Problem to solve: After locating the line that contains "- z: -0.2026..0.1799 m" in the data below, set down exactly that line and each one after it through the line that contains "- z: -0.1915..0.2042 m", and nothing more.

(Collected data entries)
################

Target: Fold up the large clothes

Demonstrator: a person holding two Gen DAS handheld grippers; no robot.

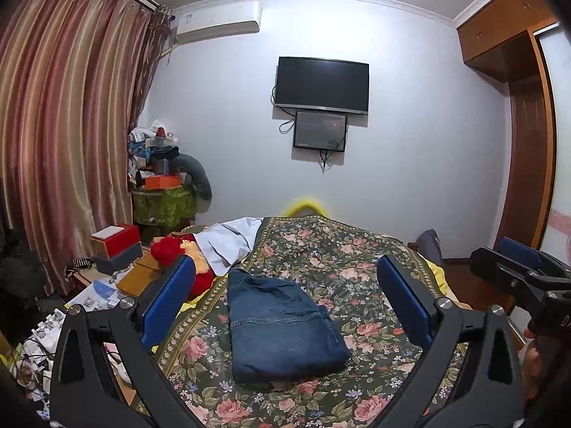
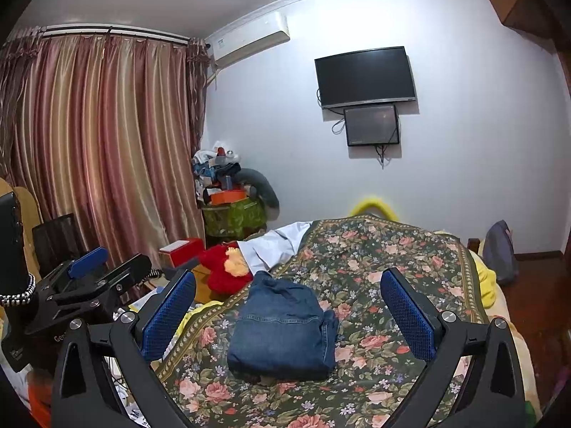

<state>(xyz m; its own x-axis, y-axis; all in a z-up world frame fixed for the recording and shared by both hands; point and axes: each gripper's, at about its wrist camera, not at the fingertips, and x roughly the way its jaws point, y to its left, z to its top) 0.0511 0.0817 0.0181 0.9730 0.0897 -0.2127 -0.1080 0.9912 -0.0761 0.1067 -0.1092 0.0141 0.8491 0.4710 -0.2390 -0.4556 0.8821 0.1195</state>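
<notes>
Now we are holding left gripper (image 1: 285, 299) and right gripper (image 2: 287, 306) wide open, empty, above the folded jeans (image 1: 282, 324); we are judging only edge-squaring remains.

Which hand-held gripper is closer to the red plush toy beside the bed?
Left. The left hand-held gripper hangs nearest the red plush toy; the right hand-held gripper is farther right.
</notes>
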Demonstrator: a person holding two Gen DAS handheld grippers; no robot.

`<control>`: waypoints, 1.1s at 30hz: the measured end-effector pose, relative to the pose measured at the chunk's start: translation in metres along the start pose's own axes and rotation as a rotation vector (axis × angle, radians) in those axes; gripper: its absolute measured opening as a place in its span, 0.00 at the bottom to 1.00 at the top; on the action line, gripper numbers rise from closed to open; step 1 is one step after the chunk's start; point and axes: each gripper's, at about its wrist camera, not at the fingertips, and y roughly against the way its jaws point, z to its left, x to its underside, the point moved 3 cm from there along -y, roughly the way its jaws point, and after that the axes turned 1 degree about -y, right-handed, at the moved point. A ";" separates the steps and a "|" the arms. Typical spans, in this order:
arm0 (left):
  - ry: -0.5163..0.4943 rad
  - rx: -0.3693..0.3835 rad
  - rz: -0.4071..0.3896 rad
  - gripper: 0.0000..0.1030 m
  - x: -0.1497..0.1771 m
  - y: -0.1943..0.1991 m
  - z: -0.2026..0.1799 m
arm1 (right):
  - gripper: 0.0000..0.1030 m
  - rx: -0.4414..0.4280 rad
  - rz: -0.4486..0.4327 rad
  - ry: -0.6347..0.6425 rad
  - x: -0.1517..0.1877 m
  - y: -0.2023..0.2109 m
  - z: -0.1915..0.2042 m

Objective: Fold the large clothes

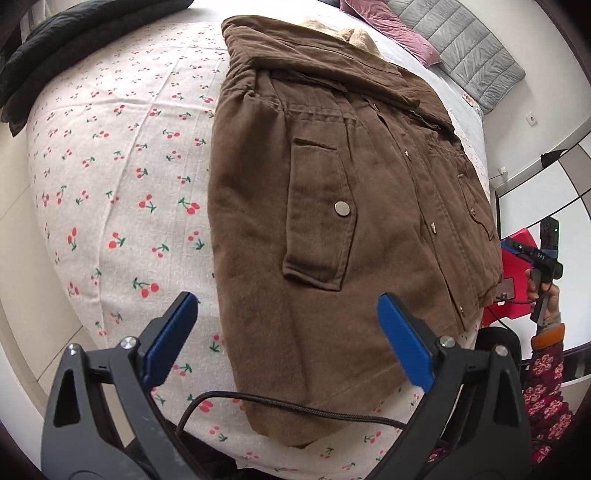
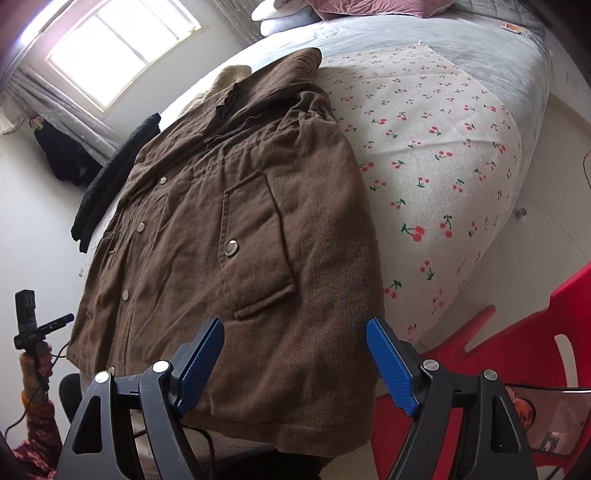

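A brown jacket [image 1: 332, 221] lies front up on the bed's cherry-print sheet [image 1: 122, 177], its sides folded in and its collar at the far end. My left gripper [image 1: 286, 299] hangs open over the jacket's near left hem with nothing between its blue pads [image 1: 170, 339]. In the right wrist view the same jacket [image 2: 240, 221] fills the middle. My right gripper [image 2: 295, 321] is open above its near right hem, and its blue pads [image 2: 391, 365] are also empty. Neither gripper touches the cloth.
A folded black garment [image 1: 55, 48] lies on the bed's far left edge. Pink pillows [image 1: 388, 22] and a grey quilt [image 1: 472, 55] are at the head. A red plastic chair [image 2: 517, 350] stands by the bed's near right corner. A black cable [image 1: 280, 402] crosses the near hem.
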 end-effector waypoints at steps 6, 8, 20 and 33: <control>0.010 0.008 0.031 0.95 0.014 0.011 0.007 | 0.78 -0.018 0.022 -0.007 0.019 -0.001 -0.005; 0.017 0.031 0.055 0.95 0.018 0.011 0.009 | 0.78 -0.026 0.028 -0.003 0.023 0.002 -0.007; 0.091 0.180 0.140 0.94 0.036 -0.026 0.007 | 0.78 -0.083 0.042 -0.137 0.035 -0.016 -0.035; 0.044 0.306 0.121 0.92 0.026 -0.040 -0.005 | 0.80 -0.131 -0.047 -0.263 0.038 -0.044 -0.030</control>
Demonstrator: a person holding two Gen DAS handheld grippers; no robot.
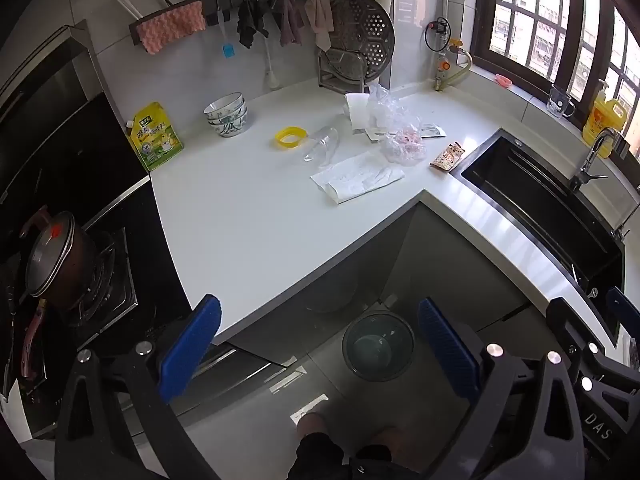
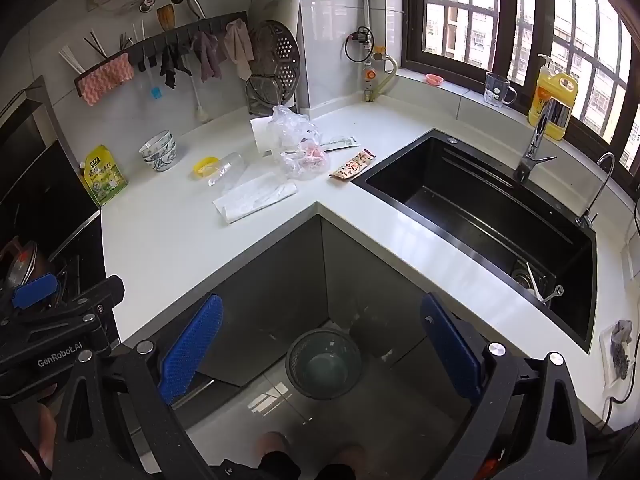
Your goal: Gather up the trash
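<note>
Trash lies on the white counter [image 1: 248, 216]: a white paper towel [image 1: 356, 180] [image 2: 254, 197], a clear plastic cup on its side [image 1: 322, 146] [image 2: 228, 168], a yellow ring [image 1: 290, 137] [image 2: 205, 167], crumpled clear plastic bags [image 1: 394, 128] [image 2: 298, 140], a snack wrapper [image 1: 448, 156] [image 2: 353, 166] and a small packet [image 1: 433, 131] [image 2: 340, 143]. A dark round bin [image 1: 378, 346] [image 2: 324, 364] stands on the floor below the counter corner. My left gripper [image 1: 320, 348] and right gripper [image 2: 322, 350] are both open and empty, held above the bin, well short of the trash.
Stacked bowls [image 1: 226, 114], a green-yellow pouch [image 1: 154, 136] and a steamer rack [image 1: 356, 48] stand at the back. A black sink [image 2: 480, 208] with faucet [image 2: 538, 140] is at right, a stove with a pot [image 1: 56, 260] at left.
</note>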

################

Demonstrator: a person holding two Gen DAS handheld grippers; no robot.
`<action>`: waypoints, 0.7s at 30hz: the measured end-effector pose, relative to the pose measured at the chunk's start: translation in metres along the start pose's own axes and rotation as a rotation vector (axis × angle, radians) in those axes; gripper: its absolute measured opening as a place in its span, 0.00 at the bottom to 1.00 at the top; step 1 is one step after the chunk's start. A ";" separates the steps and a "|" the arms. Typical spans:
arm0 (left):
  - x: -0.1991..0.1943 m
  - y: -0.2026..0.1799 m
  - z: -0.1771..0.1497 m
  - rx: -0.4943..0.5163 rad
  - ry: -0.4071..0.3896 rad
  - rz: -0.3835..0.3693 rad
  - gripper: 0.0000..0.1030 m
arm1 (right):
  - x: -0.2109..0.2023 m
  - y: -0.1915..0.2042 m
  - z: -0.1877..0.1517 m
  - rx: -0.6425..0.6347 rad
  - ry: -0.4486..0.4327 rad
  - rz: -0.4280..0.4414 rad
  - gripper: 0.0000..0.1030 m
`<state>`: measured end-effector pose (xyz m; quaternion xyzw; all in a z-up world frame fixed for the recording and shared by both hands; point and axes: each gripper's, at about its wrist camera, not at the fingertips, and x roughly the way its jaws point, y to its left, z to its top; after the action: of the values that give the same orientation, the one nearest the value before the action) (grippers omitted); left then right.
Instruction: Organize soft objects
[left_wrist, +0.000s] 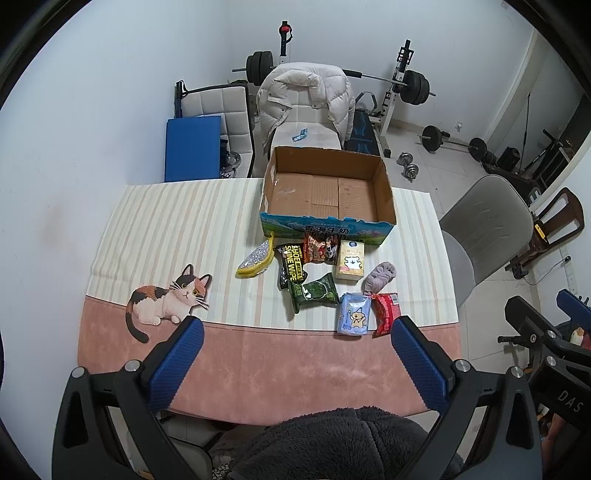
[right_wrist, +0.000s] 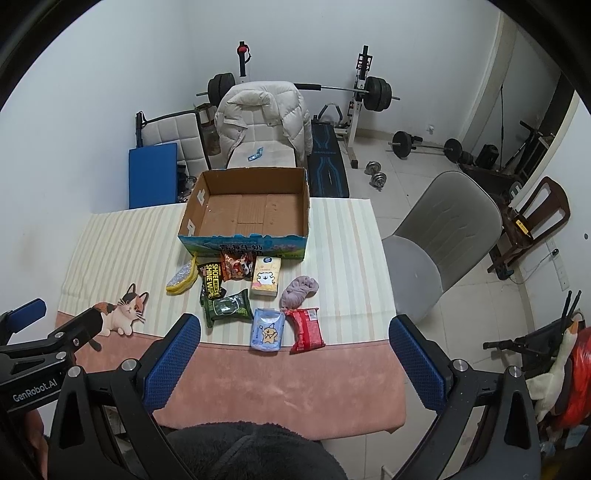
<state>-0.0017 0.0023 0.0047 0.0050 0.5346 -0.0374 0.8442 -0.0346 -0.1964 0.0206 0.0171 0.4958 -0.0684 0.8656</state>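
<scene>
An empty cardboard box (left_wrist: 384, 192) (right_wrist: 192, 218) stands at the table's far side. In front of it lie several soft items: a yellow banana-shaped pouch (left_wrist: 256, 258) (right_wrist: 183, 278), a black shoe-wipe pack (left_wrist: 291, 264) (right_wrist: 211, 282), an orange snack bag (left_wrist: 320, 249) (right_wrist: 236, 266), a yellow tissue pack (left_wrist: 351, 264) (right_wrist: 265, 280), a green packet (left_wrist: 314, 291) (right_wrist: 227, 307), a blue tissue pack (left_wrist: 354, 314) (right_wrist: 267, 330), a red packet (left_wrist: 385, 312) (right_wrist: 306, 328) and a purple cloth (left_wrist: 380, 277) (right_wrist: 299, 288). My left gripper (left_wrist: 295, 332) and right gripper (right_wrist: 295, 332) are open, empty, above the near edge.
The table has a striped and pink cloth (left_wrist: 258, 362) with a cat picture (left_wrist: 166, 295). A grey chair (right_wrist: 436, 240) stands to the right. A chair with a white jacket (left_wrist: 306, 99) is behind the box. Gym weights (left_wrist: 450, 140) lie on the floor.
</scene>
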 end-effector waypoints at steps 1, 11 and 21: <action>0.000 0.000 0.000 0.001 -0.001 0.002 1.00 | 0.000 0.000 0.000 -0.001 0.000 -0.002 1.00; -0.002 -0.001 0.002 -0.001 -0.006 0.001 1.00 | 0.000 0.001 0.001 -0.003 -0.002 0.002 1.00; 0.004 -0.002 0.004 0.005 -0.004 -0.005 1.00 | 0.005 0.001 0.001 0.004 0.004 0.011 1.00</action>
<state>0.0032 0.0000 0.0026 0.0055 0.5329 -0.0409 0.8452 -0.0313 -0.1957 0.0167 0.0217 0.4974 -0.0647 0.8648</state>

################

Answer to the exercise:
  - z: -0.2026..0.1799 m
arm1 (right):
  - gripper: 0.0000..0.1030 m
  - rx: -0.4414..0.4280 rad
  - rz: -0.4486..0.4327 rad
  - ry: -0.6347..0.6425 rad
  - x: -0.1517..0.1877 m
  - y: -0.2023..0.2109 m
  - z: -0.1915..0.2042 m

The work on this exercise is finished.